Face biometrics’ proportionality denied, as Americans become comfortable and Chinese concerns grow
With face biometrics being used at an increasing number of border crossings around the world, some of the systems are being repurposed for unrelated projects, creating huge potential for negative impacts on human rights, according to a new paper from the Canadian Internet Policy and Public Interest Clinic (CIPPIC).
The report, titled ‘Facial Recognition at a Crossroads: Transformation at Our Borders and Beyond,’ suggests that by sharing sensitive biometric data with other government agencies and private companies, border facial recognition systems are introducing new risks. Further, the systems fail the proportionality test, according to the report.
The report authors are also concerned about the impact of demographic disparities in facial recognition, and the accuracy of the systems at scale. Australia is an example in which a government has announced intentions to use travel biometric data available for a wider range of uses, even as project’s like IATA’s OneID seek the expansion of facial recognition internationally, without proper regard for what might be done with the capability, according to the report.
Automated border clearance kiosks are used in more than half a dozen airports in Canada, and the government’s approach to the technology is “characterized by excessive secrecy and few safeguards to prevent repurposing,” the report says.
CIPPIC makes 17 recommendations, from halting the adoption of new facial recognition border control systems to legislating or regulating minimum accuracy and bias thresholds for the technology, along with assessment and reporting requirements.
Report author Tamir Israel tells Vice that the use of facial recognition on smartphones and in social media makes it more socially acceptable, and it can be presented as less invasive because facial images can be collected at a distance.
“Facial recognition is improving in accuracy, but it’s still less accurate than other biometrics and errors are inevitable,” however, he states.
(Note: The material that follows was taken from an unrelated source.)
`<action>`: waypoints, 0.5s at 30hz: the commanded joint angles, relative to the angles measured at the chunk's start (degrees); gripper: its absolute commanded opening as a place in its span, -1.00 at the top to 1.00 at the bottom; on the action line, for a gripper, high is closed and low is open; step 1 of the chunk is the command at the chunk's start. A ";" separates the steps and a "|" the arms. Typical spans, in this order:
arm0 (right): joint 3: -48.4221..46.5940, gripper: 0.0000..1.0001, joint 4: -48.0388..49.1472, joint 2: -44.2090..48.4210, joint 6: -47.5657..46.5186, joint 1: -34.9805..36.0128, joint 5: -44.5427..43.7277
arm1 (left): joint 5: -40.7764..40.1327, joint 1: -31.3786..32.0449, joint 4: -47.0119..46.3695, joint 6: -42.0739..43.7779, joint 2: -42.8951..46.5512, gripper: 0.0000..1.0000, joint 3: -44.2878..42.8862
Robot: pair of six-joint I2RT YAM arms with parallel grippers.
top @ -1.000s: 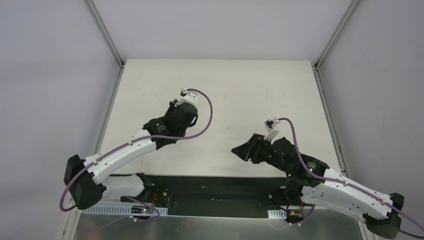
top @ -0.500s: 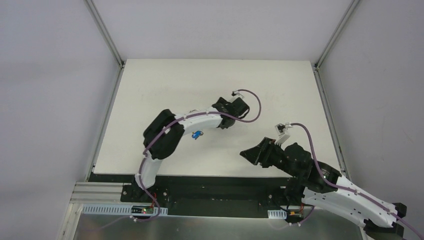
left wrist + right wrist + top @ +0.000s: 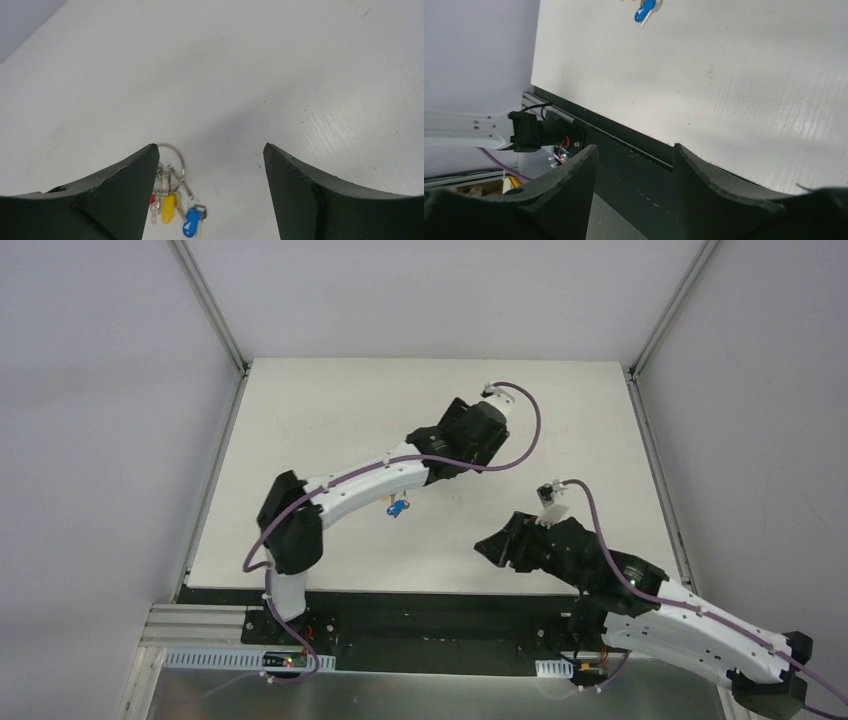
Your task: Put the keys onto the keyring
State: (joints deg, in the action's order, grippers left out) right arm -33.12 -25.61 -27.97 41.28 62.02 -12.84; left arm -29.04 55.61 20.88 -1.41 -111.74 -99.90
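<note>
Left arm has swung further out toward the far edge of the tabletop [image 3: 300, 440], and the left gripper [image 3: 209, 150] has opened up on the way; the right arm has only shifted a little near the near edge

Left jaws stand wide apart w/ nothing between them, only bare tabletop ahead. The keyring [image 3: 170, 175] lies flat on the tabletop, near the middle and a bit toward the left edge, just beside the left forearm. In the left wrist view it sits low, next to the left finger, touching neither finger. It already carries a red-headed key [image 3: 152, 199], a yellow-headed key [image 3: 169, 208] and a blue-headed key [image 3: 191, 223], fanned toward the near edge

Right gripper [image 3: 634, 147] hovers over the near edge, right of the middle, jaws partly open and empty; prob. parked there to leave room for the left arm

Green- and black-headed keys, the ones to be added, don't show in any view; can't tell where they are, poss. hidden under an arm. Judging by the open, outstretched left gripper, it's likely going to look for or fetch one, so threading isn't begun yet
</note>
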 commanded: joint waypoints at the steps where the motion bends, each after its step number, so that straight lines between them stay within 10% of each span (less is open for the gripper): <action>1: -4.78 -0.17 4.96 -8.86 -3.17 0.02 -1.22 | -7.37 -0.80 0.85 2.49 15.47 -0.52 8.98; 15: -23.61 -0.02 14.44 -44.31 -9.91 -12.77 2.97 | -5.82 -1.00 10.67 -5.18 66.24 -0.44 34.80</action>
State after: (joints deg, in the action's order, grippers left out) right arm -49.04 -15.73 -63.77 35.05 51.00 -11.49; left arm -38.37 55.00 25.96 -3.42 -53.69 -70.85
As authorities become more confidant in the technology, Israel says they may be less likely to second-guess its errors.
Americans support face biometrics
A new survey of U.S. adults conducted by the Security Industry Association (SIA), meanwhile, shows a majority support the use of facial recognition for a variety of uses, with none more broadly supported than airline applications.
More than two-thirds of Americans (68 percent) say facial recognition can make society safer, 59 percent approve of the technology generally, and 75 percent support its use by airlines. Slightly less support was registered for facial recognition for security at office buildings (70 percent), TSA checks and airport security (69 percent), banks (68 percent), school security (67 percent), and law enforcement (66 percent).
Asked about bias, 70 percent responded that facial recognition is accurate for different races and ethnicities, 54 percent said it can limit human bias, and 47 percent said it could reduce racial injustice and discrimination in law enforcement.
A majority of Americans are also comfortable with having an image in a database used for public safety (57 percent).
“With such significant majority support from Americans for facial recognition demonstrated in the survey, it’s clear the technology is highly valued and recognized for the role it plays in making society safer and improving people’s lives,” comments SIA CEO Don Erickson. “These results indicate that oft-repeated calls by some to ban or strictly limit this technology are clearly out of step with the everyday Americans that would be impacted. Their views must be considered in high-level discussions involving decisionmakers in our communities over how this technology can be used most effectively and responsibly.”
Chinese people’s face data protection concern growing
Incorrectly configured databases are repeatedly spilling facial recognition data from China, even as the technology is rolled out in residential neighborhoods, the South China Morning Post reports.
SCMP recounts the story of a law professor who challenged a neighborhood deployment of facial recognition, and had the system changed to a voluntary alternative to pass cards. The head of the local neighborhood committee told the professor that local police had demanded the facial recognition system be installed.
Face biometric systems are being installed across the country for the stated purpose of combating the COVID-19 outbreak, as well as the traditional security motivations.
At the same time, records that include facial recognition data along with national ID numbers and phone numbers have repeatedly been found for sale online, and at low prices, according to SCMP. Some vendors even offer animation tools to manipulate still images to defeat facial authentication systems.
In the absence of strong regulatory protections for personal data, or significant fines for companies caught treating sensitive data negligently, trust appears to be falling.
“I think there is growing awareness of and pushback against the risks of facial data leaks,” Jeffrey Ding, a researcher with the University of Oxford’s Centre for the Governance of AI told SCMP. He suggests that a data protection law expected to pass soon may address risks from facial biometric data collection. Enforcement, however, he is less optimistic about, due to a lack of capacity among regulators.
Video surveillance market to surpass $33B by 2026
The changing attitudes and persistent concerns are being voiced against the backdrop of a massive and still-expanding video surveillance market. A new report from Fortune Business Insights forecasts the market to grow from $19.12 billion in 2018 to $33.6 billion by 2026, a CAGR of 6.8 percent.
The increasing use of deep learning and video analytics is the main driver of this growth, according to the report, along with smart city projects.
The report also considers the market by component, end-user, and region.